Guiding Principles for Technical Review of Registration of Endotracheal Intubation Products
- (1) Regulations on the Supervision and Administration of Medical Devices;
- (2) "Administrative Measures for Medical Device Registration" (Administrative Decree No. 16);
- (3) "Provisions for Clinical Trials of Medical Devices" (Administrative Decree No. 5);
- (4) "Administrative Regulations on Medical Device Instructions, Labels and Packaging Marks" (Administrative Decree No. 10);
- (5) "Administrative Measures for Medical Device Standards" (Administrative Decree No. 31);
- (6) Notice on Printing and Distributing the "Regulations for the Examination and Approval of Registration of Class I Medical Devices (Trial)" and the "Regulations for the Examination and Approval of Registration of Class II Medical Devices (Trial)" (Guo Food and Drug Administration No. 73);
- (7) Other regulatory documents issued by the State Food and Drug Administration.
Guiding Principles for the Technical Review of the Registration of Endotracheal Intubation Products
- (1) The formulation of the main technical indicators and working principles of the product sought the opinion of the National Technical Committee for Biological Evaluation of Medical Infusion Devices and Medical Devices. This content is mainly based on the industry standard YY0337.1-2002 "Intubation Intubation Part 1: Common Intubation and Connectors", which should be implemented in accordance with the requirements of the latest version of the standard.
- (2) The current national standards and industry standards (including product standards and basic standards) are given in the relevant standards applicable to the product.
- (3) The intended use of the product combines the scope of approval of approved products for marketing and the opinions of clinical experts.
- (IV) The main risks of the product shall be determined in accordance with Appendix D of YY / T0316-2003.
- (5) The historical records of adverse events of products are mainly searched from the database of Shandong Provincial Center for Adverse Drug Reactions.
Guiding Principles for Technical Review of Registration of Endotracheal Intubation Products
- The 2002 edition of the "Category of Medical Devices" 6866 medical polymer materials and other respiratory anesthesia or ventilation endotracheal intubation products can refer to this guideline.

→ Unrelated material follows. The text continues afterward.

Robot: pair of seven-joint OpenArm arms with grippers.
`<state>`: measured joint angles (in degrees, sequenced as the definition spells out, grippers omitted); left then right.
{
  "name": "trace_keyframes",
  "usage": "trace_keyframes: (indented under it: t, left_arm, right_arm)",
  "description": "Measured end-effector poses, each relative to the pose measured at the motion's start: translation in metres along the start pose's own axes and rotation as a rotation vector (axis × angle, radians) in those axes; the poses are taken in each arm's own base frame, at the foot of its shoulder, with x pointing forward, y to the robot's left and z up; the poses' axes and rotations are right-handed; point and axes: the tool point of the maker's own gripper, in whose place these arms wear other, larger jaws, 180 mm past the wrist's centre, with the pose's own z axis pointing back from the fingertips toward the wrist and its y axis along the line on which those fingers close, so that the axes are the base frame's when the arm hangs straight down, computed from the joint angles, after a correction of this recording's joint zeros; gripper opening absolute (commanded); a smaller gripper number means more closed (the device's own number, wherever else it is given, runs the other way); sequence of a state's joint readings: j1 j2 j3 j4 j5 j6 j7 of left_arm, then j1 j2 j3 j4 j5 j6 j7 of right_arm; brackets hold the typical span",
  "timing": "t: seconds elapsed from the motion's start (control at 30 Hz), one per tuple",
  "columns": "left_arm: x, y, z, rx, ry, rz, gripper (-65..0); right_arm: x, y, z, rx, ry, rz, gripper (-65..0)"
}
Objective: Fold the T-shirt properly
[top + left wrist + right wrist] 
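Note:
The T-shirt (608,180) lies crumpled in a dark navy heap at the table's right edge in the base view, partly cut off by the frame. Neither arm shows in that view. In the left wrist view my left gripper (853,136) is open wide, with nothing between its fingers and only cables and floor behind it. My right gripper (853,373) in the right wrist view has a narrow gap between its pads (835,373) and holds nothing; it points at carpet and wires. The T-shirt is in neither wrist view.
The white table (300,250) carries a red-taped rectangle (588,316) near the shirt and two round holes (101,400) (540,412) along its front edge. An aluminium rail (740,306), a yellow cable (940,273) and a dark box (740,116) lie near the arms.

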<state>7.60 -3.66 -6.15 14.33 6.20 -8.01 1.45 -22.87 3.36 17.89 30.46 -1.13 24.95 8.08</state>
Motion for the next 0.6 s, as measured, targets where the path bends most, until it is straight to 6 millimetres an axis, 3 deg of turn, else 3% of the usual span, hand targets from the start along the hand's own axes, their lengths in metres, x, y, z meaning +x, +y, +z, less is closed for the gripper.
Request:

Guiding Principles for Technical Review of Registration of Endotracheal Intubation Products
- The authors of this guideline are composed of technical reviewers, administrative reviewers, and medical appraisers of the Shandong Food and Drug Administration's medical device product registration experts, experts from the State Food and Drug Administration Jinan Medical Device Quality Supervision and Inspection Center, representatives of professional manufacturers, and clinical experts. In order to make full use of all aspects of information and resources, comprehensive consideration of all aspects of the guiding principles, try to ensure that the guiding principles are correct, comprehensive and practical.